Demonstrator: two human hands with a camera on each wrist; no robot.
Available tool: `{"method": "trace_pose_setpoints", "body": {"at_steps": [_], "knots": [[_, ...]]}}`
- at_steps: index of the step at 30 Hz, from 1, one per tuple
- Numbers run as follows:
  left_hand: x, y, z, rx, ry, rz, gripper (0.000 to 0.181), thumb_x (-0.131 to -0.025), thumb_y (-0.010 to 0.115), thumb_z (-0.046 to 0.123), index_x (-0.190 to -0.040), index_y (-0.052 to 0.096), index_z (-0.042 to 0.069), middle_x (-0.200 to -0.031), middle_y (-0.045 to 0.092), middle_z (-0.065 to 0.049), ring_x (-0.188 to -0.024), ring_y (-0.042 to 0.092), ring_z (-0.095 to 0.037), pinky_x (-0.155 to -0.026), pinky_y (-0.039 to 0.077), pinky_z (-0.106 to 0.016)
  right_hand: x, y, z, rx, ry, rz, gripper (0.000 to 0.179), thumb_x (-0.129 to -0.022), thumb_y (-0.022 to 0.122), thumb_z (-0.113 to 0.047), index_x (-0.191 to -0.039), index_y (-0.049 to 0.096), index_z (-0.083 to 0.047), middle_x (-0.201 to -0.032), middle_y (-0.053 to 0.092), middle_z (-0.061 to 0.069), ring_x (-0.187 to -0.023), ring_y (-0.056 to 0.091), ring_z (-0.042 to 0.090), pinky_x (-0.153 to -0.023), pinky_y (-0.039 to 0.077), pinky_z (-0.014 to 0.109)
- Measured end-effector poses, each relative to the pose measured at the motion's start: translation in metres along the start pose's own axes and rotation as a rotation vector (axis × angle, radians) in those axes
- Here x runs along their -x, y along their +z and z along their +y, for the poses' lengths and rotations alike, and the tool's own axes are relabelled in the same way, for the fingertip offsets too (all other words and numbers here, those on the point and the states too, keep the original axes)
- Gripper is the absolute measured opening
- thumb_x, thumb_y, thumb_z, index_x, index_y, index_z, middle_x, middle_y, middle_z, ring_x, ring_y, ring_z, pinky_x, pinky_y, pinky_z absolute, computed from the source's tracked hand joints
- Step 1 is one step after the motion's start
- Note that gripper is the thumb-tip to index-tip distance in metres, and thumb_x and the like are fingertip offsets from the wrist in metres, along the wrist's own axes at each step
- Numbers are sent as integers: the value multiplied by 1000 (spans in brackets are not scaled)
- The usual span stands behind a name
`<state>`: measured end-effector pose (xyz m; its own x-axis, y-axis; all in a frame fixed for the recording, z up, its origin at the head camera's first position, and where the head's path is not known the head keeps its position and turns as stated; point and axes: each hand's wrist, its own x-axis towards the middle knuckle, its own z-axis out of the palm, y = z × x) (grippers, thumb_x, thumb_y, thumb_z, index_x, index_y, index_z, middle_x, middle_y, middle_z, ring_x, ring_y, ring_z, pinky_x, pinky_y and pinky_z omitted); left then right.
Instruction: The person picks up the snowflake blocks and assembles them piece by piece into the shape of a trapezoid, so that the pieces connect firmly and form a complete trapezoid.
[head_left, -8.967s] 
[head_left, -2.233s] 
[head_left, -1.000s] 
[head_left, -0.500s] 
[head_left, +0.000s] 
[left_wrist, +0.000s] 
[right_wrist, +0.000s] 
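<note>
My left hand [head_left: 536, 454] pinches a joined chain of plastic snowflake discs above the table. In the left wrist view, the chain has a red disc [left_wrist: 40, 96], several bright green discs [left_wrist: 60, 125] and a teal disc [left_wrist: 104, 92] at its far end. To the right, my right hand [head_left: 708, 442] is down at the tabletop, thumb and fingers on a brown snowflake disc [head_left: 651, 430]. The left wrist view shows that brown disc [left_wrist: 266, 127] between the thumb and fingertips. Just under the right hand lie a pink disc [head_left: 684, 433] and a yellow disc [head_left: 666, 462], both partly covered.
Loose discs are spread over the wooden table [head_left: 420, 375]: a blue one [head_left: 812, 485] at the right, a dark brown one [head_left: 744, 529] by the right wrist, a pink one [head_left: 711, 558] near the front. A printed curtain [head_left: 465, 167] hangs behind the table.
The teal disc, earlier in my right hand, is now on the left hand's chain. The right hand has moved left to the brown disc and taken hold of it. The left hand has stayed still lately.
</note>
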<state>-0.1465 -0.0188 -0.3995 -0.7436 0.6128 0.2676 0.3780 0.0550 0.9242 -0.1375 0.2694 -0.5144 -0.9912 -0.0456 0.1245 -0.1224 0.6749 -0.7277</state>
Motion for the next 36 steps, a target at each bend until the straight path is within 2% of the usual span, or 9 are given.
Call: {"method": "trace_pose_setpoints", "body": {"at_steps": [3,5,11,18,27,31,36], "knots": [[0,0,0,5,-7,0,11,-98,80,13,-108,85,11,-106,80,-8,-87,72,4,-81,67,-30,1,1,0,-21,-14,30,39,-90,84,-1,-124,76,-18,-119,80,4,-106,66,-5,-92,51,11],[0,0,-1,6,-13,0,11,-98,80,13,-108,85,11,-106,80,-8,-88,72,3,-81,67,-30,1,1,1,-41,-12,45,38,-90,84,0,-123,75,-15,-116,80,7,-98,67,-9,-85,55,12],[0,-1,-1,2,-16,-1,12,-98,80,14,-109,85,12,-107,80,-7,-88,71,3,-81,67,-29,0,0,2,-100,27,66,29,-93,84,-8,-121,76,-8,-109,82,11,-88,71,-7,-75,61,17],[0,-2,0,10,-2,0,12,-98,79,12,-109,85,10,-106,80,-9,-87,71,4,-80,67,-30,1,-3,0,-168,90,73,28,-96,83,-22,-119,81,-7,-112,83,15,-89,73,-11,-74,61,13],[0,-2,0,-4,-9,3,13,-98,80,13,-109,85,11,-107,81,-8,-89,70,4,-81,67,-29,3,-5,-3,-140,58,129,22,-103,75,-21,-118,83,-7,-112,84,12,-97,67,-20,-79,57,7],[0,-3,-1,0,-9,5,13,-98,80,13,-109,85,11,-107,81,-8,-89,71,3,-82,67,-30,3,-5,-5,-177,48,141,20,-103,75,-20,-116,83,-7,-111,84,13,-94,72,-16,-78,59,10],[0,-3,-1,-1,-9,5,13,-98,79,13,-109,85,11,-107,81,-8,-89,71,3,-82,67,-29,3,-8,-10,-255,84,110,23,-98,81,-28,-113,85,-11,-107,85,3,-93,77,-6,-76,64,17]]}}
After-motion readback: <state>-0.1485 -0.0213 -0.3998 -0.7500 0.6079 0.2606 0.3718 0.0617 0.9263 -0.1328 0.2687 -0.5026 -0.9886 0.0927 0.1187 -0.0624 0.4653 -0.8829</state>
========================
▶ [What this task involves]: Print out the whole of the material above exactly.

▶ [Solution for this problem]:
Demonstrator: two human hands with a camera on each wrist; no robot.
Available tool: `{"method": "trace_pose_setpoints", "body": {"at_steps": [_], "knots": [[_, ...]]}}`
- at_steps: index of the step at 30 Hz, from 1, one per tuple
- Numbers run as follows:
  left_hand: x, y, z, rx, ry, rz, gripper (0.000 to 0.181), thumb_x (-0.131 to -0.025), thumb_y (-0.010 to 0.115), thumb_z (-0.046 to 0.123), index_x (-0.190 to -0.040), index_y (-0.052 to 0.096), index_z (-0.042 to 0.069), middle_x (-0.200 to -0.031), middle_y (-0.045 to 0.092), middle_z (-0.065 to 0.049), ring_x (-0.188 to -0.024), ring_y (-0.042 to 0.092), ring_z (-0.095 to 0.037), pinky_x (-0.155 to -0.026), pinky_y (-0.039 to 0.077), pinky_z (-0.106 to 0.016)
  right_hand: x, y, z, rx, ry, rz, gripper (0.000 to 0.179), thumb_x (-0.129 to -0.022), thumb_y (-0.022 to 0.122), thumb_z (-0.113 to 0.047), index_x (-0.191 to -0.039), index_y (-0.049 to 0.096), index_z (-0.083 to 0.047), middle_x (-0.201 to -0.032), middle_y (-0.053 to 0.092), middle_z (-0.061 to 0.069), ring_x (-0.187 to -0.023), ring_y (-0.056 to 0.091), ring_z (-0.042 to 0.090), pinky_x (-0.153 to -0.023), pinky_y (-0.039 to 0.077), pinky_z (-0.014 to 0.109)
- Measured end-effector poses, each relative to the pose measured at the motion's start: translation in metres along the start pose's own axes and rotation as a rotation vector (axis × angle, radians) in those axes
- Here x runs along their -x, y along their +z and z along their +y, for the poses' lengths and rotations alike, and the tool's own axes are relabelled in the same way, for the fingertip offsets too (all other words and numbers here, those on the point and the states too, keep the original axes)
- Gripper is the absolute measured opening
- thumb_x, thumb_y, thumb_z, index_x, index_y, index_z, middle_x, middle_y, middle_z, ring_x, ring_y, ring_z, pinky_x, pinky_y, pinky_z absolute, computed from the source's tracked hand joints
- Step 1 is one step after the motion's start
- Note that gripper is the thumb-tip to index-tip distance in metres, and thumb_x and the like are fingertip offsets from the wrist in metres, along the wrist's own axes at each step
- Numbers are sent as integers: the value multiplied by 1000 (spans in brackets are not scaled)
- The usual span stands behind a name
`<state>`: measured end-effector pose (xyz m; its own x-axis, y-axis; all in a frame fixed for the recording, z up, its origin at the head camera's first position, and where the head's path is not known the head keeps its position and turns as stated; point and axes: each hand's wrist, its own x-axis towards the middle knuckle, its own z-axis out of the palm, y = z × x) (grippers, thumb_x, thumb_y, thumb_z, index_x, index_y, index_z, middle_x, middle_y, middle_z, ring_x, ring_y, ring_z, pinky_x, pinky_y and pinky_z omitted); left then right.
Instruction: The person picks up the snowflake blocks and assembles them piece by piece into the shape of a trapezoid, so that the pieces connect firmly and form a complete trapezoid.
[head_left, -8.967s] 
[head_left, -2.233s] 
[head_left, -1.000s] 
[head_left, -0.500s] 
[head_left, +0.000s] 
[left_wrist, +0.000s] 
[right_wrist, +0.000s] 
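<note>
My left hand [head_left: 536, 454] pinches a joined chain of plastic snowflake discs above the table. In the left wrist view, the chain has a red disc [left_wrist: 40, 96], several bright green discs [left_wrist: 60, 125] and a teal disc [left_wrist: 104, 92] at its far end. To the right, my right hand [head_left: 708, 442] is down at the tabletop, thumb and fingers on a brown snowflake disc [head_left: 651, 430]. The left wrist view shows that brown disc [left_wrist: 266, 127] between the thumb and fingertips. Just under the right hand lie a pink disc [head_left: 684, 433] and a yellow disc [head_left: 666, 462], both partly covered.
Loose discs are spread over the wooden table [head_left: 420, 375]: a blue one [head_left: 812, 485] at the right, a dark brown one [head_left: 744, 529] by the right wrist, a pink one [head_left: 711, 558] near the front. A printed curtain [head_left: 465, 167] hangs behind the table.
The teal disc, earlier in my right hand, is now on the left hand's chain. The right hand has moved left to the brown disc and taken hold of it. The left hand has stayed still lately.
</note>
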<state>-0.1465 -0.0188 -0.3995 -0.7436 0.6128 0.2676 0.3780 0.0550 0.9242 -0.1375 0.2694 -0.5144 -0.9912 -0.0456 0.1245 -0.1224 0.6749 -0.7277</state>
Motion for the next 36 steps, a target at each bend until the straight path is within 2% of the usual span, or 9 are given.
Call: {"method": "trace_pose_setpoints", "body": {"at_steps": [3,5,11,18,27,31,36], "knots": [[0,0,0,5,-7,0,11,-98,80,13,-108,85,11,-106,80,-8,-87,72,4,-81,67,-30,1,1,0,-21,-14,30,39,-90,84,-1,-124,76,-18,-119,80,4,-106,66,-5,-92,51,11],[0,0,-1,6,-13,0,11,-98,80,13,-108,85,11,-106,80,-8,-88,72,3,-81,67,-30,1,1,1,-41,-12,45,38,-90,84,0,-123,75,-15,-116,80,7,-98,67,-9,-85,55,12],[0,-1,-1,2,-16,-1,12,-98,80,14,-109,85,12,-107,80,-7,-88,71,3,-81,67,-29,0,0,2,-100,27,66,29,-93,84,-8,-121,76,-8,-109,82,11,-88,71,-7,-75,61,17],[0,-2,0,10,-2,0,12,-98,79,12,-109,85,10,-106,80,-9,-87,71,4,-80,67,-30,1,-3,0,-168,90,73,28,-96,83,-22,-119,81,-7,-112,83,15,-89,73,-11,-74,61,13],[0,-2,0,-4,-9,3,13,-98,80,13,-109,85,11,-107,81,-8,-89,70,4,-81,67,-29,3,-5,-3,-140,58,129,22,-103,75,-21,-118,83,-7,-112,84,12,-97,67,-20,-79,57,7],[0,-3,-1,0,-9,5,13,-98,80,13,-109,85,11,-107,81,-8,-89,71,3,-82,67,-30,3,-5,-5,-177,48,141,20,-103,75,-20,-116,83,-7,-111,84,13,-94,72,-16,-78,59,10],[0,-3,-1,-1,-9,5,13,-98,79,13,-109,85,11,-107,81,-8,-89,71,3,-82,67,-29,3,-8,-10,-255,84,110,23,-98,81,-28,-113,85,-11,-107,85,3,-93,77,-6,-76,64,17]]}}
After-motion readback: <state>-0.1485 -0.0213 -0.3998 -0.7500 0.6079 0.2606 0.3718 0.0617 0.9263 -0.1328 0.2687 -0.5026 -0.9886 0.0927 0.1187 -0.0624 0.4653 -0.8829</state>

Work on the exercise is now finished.